Isis as Sirius by Sirius Ugo Art

Why?

Because the Star of Isis reaches its highest point in the night sky at midnight on New Year’s Eve. In the Northern Hemisphere, look toward the south, and you’ll easily see Sirius shining there around midnight. In the Southern Hemisphere, look overhead or high to the north at around midnight. She will be there. Glittering and gleaming in the depths of the night sky…

This means that the Star of Isis can be our New Year’s Star just as the heliacal rising of Sirius was the Star of the New Year for the ancient Egyptians. I find this fact to be a small miracle, a gift of the Goddess that we can unwrap every New Year’s Eve. (For some Sirius science, look here.)

While some may see Isis in the pale, magical light of the moon. And others may see Her in the golden, life-giving rays of the sun. (I do find Her in both those places; oh yes, yes, yes.) But for me, the heavenly body in which I most easily see Her is the star, Her star: Sirius (Sopdet in Egyptian, Sothis in Greek).

The Star of Isis is at its highest point in the night sky right now
The Star of Isis is at its highest point in the night sky right now

I can’t help it. And it isn’t just because of Her strong ancient connections with the Fair Star of the Waters, the Herald of the Inundation. It’s something about the way my particular spiritual “stuff” fits with Her particular Divine “stuff.” Her diamond starlight draws me, lures me, illuminates my heart and mind.

I fell in love with Her as Lady of the Star the first time I saw Sirius through a telescope (thank you, Alana and John). As I watched, Her brilliant star sparkled with rays of green and blue and pink and white. It was incredibly, unutterably beautiful. It was alive. And pure. And holy.

You may already know why Sirius was important to the ancient Egyptians, so I won’t repeat that here. But I would like to add a few interesting bits about Sirius that you may not know; in particular, the orientation of some Egyptian temples and shrines to Sirius at the time of their construction. For instance, the small Isis temple at Denderah and Isis’ great temple at Philae seem to have been oriented toward the rising of Sirius. Philae may even have a double stellar orientation: one axis to the rising of Sirius, one to the setting of Canopus.

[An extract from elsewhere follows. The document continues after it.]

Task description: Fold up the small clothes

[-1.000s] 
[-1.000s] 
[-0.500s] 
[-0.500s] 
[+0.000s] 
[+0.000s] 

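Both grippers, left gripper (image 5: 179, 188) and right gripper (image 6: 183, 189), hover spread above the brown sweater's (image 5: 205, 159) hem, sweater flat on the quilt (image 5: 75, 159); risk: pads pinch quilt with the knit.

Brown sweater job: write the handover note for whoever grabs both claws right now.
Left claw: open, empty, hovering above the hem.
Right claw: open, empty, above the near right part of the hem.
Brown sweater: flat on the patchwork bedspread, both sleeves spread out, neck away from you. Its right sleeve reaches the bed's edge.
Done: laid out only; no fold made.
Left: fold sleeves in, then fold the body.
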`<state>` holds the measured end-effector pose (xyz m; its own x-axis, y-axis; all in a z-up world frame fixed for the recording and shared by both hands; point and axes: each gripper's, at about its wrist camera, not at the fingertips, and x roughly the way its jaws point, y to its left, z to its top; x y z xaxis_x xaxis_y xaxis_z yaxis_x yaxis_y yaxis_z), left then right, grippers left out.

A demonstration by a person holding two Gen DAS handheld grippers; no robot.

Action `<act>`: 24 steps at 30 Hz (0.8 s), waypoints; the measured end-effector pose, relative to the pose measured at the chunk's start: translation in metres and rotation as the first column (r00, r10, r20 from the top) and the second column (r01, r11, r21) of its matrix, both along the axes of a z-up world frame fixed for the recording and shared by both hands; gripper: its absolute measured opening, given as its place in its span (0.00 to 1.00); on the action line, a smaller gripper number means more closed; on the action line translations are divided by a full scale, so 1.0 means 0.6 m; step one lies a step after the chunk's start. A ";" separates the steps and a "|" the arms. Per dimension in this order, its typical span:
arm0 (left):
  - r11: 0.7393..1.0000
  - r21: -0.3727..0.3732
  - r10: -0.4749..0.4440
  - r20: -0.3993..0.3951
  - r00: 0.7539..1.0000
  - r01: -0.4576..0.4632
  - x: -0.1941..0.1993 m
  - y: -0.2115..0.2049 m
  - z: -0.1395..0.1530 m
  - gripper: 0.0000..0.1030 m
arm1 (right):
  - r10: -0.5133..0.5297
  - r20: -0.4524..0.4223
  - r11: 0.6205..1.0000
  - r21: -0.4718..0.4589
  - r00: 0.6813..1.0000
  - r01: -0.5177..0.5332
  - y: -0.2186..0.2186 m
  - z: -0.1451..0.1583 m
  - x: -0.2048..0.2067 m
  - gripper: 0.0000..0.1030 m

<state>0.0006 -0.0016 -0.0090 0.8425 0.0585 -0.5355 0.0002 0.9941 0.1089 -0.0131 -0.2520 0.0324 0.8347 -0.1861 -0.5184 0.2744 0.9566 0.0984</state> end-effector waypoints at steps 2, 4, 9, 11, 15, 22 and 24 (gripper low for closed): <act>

Iset-Sopdet following Sah-Osiris in Their celestial boats
Iset-Sopdet following Sah-Osiris in Their celestial boats

Overall, Egyptian temples have a variety of orientations. A survey team in 2004 to 2008 actually went to all the temples in Egypt and measured their orientations. They showed that most temples were oriented so that the main doorway faced the Nile. But not only that. It seems that the temples were also oriented toward other astronomical events, most especially the winter solstice sunrise, which makes very good sense as a symbol of rebirth.

Orientation to Sirius is rarer and harder to be certain of since the earth’s position in relation to the stars has shifted over the millennia.

A Horus temple, called the “Nest of Horus” on the summit of the highest peak of the Hills of Thebes, seems to have been oriented to the heliacal rising of Sirius around 3000-2000 BCE. Nearby, an inscription carved in rock during the 17th dynasty records the observation of just such a rising of Sirius. This high place would have been ideal for Horus in His nest to await the coming of His mother Isis. On the other hand, the archaeo-astronomers who did the survey I mentioned believe that it may also be oriented to the winter solstice sunrise, an event closely associated with Horus.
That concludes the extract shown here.